Entah kenapa tiba – tiba ia merasa ingin menangis lagi, padahal tadi ia sudah baik – baik saja. Yasudahlah, tidak aka nada yang melihat atau mengenalnya ini, Eve bukanlah wanita populer dengan banyak koneksi, walaupun ia sudah tinggal di New York selama bertahun – tahun, bukan berarti ia memiliki banyak kenalan di sana. Kebanyakan hidupnya hanya ia habiskan untuk bekerja, jadi ya, jika ia ingin menangis, tidak akan ada yang menghakiminya.

Akhirnya ia membiarkan air matanya pun keluar, ia duduk di pojokan, tidak akan ada yang melihatnya menangis, paling tidak itu yang ia kira.

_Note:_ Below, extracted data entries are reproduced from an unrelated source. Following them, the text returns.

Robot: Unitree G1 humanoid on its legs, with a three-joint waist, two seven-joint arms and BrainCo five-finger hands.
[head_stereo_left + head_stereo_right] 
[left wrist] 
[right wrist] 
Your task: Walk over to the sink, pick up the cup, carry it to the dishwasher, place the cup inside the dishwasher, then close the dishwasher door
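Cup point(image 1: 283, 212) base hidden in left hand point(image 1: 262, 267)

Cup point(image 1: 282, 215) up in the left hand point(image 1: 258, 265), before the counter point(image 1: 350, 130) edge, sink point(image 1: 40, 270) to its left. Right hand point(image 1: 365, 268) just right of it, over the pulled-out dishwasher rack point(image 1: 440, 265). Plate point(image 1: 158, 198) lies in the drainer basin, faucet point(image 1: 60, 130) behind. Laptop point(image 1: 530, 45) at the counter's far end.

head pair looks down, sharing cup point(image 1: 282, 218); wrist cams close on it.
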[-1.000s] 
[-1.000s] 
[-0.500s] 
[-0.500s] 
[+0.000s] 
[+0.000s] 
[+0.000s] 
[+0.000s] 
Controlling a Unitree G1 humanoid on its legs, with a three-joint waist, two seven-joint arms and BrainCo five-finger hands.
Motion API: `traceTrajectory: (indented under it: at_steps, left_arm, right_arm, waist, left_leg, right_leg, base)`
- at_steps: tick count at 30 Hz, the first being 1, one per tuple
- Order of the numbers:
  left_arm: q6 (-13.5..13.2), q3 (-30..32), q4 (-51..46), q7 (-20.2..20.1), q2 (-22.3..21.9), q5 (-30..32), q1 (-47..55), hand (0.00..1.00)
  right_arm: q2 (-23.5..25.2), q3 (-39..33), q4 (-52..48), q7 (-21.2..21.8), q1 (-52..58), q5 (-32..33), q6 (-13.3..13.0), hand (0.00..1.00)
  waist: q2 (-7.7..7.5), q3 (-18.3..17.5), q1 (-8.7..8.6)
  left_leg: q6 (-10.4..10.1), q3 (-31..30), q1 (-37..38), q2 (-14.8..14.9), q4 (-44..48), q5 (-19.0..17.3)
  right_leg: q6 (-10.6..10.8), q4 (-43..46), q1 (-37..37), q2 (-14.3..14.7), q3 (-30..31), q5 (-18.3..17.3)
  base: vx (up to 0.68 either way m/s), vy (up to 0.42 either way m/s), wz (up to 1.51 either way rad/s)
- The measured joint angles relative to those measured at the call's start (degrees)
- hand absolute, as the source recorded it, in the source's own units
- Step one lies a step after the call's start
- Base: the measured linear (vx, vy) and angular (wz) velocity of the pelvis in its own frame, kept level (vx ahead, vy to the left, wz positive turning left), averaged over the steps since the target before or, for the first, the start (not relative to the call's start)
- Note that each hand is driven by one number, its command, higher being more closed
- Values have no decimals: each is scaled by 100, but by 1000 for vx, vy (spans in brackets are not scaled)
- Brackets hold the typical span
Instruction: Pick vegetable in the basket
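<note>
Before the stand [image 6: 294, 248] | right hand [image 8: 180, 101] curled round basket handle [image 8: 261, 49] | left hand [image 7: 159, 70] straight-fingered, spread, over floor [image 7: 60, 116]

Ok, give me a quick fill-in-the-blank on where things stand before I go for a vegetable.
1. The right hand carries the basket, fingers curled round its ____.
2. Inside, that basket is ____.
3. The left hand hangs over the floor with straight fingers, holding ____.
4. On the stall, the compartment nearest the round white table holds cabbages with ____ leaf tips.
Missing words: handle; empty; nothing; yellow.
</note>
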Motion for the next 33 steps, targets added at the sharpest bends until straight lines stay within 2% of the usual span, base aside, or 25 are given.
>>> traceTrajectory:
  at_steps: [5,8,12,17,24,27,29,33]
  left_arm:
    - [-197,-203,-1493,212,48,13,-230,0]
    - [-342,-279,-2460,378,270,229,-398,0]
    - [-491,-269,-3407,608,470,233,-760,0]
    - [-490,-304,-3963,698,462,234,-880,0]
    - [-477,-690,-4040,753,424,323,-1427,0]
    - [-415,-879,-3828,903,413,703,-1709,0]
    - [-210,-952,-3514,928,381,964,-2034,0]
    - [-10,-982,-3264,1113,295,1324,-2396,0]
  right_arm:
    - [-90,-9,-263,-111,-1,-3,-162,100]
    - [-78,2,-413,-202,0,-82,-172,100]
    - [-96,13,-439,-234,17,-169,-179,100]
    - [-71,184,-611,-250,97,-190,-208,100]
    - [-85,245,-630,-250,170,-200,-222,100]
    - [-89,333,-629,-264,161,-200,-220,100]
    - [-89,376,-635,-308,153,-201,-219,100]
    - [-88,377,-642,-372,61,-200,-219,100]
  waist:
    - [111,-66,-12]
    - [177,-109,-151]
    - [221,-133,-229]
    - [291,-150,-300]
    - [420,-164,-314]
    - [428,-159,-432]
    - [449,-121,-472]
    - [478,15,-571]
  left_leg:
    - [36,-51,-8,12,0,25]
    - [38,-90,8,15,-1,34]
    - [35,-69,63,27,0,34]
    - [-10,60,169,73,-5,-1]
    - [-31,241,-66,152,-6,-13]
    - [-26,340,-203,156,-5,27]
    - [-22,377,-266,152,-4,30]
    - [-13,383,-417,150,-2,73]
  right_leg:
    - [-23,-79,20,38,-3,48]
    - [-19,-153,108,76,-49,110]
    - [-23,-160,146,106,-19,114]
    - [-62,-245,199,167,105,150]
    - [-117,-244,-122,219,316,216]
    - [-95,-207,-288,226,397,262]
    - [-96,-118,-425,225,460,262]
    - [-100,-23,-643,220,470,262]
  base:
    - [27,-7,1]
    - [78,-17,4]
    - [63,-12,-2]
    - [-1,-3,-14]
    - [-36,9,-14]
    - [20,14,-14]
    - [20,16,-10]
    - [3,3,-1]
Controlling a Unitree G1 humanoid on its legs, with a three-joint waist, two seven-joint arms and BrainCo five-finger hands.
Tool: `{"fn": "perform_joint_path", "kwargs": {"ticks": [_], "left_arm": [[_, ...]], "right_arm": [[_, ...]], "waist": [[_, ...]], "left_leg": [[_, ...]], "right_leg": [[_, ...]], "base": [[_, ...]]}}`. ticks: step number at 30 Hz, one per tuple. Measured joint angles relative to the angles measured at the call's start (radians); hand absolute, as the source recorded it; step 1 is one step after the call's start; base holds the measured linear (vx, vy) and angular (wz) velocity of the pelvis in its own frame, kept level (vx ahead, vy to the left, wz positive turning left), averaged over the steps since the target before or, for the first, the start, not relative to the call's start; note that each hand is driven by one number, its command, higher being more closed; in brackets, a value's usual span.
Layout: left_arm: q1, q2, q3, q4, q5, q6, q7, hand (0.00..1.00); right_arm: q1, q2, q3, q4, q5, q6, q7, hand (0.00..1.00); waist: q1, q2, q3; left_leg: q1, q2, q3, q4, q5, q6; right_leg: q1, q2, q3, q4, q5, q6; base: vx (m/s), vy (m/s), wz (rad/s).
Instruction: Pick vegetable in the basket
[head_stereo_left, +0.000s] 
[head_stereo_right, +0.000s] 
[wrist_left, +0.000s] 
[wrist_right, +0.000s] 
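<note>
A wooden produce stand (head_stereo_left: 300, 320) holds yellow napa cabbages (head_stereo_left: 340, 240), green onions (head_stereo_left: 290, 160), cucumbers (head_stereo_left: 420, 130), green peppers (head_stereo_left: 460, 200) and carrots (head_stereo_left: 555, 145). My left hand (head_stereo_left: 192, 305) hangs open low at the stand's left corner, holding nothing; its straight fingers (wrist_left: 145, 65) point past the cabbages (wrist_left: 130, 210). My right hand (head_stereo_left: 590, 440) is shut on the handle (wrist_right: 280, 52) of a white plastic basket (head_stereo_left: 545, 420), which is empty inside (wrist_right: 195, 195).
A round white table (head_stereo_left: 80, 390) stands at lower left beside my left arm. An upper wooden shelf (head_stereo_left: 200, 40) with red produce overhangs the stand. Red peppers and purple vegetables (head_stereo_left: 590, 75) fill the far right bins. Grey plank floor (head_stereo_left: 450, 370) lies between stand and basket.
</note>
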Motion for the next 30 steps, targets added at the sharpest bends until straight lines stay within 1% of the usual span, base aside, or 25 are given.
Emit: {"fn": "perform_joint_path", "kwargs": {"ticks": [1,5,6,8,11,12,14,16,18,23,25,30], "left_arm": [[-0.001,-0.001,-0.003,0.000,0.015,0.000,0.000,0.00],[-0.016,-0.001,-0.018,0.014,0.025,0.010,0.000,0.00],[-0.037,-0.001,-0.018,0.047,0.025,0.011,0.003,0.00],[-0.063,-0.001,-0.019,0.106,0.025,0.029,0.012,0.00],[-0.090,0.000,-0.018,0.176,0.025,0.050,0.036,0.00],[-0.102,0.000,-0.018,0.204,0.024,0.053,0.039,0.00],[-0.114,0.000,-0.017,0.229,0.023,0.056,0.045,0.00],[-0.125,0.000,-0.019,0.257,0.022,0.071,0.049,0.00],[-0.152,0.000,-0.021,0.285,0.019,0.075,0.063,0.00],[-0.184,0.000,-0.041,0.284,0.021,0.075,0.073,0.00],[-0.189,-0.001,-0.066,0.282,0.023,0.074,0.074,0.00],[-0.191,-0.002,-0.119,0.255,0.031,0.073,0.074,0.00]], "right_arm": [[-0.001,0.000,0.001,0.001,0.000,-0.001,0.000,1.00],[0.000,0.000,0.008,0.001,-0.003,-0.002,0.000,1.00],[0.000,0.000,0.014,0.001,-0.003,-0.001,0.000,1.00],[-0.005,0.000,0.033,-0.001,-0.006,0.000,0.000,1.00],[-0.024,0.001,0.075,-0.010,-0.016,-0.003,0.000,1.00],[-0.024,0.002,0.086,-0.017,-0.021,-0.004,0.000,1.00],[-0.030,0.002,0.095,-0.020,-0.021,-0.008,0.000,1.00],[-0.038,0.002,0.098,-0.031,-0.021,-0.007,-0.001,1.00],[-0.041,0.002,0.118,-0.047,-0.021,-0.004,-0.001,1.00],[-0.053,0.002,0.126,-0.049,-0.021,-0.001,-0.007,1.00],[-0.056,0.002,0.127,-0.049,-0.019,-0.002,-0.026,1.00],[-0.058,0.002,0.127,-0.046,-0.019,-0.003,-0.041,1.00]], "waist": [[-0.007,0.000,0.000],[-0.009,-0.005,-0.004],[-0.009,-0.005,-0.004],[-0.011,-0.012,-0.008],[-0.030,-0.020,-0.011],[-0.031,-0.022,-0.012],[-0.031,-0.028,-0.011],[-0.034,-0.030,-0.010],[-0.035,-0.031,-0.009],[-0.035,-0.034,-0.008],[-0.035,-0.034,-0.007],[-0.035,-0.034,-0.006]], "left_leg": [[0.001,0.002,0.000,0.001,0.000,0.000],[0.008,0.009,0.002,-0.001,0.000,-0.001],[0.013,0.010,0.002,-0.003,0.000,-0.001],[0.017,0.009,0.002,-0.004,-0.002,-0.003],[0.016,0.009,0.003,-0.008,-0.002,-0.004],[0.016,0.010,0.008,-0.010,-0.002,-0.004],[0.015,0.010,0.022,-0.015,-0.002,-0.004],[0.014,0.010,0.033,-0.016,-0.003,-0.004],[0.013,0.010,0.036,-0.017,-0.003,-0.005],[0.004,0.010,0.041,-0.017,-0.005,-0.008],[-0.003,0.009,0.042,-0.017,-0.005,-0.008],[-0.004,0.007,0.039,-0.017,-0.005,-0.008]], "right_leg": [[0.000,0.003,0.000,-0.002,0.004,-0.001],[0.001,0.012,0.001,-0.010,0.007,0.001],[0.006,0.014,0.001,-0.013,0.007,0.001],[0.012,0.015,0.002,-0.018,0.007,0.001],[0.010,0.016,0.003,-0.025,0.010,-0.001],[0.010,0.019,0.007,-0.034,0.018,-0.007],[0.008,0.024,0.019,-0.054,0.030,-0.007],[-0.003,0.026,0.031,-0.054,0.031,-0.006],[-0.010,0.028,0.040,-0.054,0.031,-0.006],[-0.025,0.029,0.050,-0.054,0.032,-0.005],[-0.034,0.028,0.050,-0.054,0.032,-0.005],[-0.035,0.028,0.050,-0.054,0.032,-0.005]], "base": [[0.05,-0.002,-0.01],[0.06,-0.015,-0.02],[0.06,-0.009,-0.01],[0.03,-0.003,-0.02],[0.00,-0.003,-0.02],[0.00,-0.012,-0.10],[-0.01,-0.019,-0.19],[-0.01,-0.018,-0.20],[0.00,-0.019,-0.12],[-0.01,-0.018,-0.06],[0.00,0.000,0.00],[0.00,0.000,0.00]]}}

Di tengah – tengah, tiba – tiba ia merasakan bahwa seseorang sedang menyodorkan tisu kerahnya, ia mengangkat wajahnya dan menengok ke samping untuk melihat siapakah yang memperhatikannya dan ia sedikit terkejut karena ia melihat seorang pria tampan yang mengenakan jaket kulit warna hitam dan celana jeans berdiri di sana, Rambutnya pirang dan ia memiliki mata berwarna biru paling cantik yang pernah ia lihat. Dagunya bersih tanpa kumis tetapi ia tetap terlihat sangat maskulin. Eve dapat melihat tato kecil berbentuk salib di jari manisnya, sementara di lehernya ada juga tato yang terlihat seperti gambar dedaunan abstrak.

"Ini, ambillah." Kata pria itu. Suaranya sangat berat namun ia terdengar ramah. Eve sedikit kebingungan namun akhirnya ia mengambil tisunya juga lalu mengucapkan terima kasih kepada pria itu. Ia tidak tahu siapa orang asing ini, tetapi ia cukup berterima kasih karena gestur kecil yang diberikannya.

"Tadi saat aku datang restoran ini sudah penuh, ini memang jam makan siang, bolehkah aku duduk bersamamu?" tanya pria itu. Eve tahu itu bukanlah hal terbaik yang bisa ia lakukan, makan bersama orang asing, tetapi dia tidak terlihat seperti orang jahat dan mereka hanya akan makan, bukannya bercumbu atau berhubungan seks, jadi apa salahnya?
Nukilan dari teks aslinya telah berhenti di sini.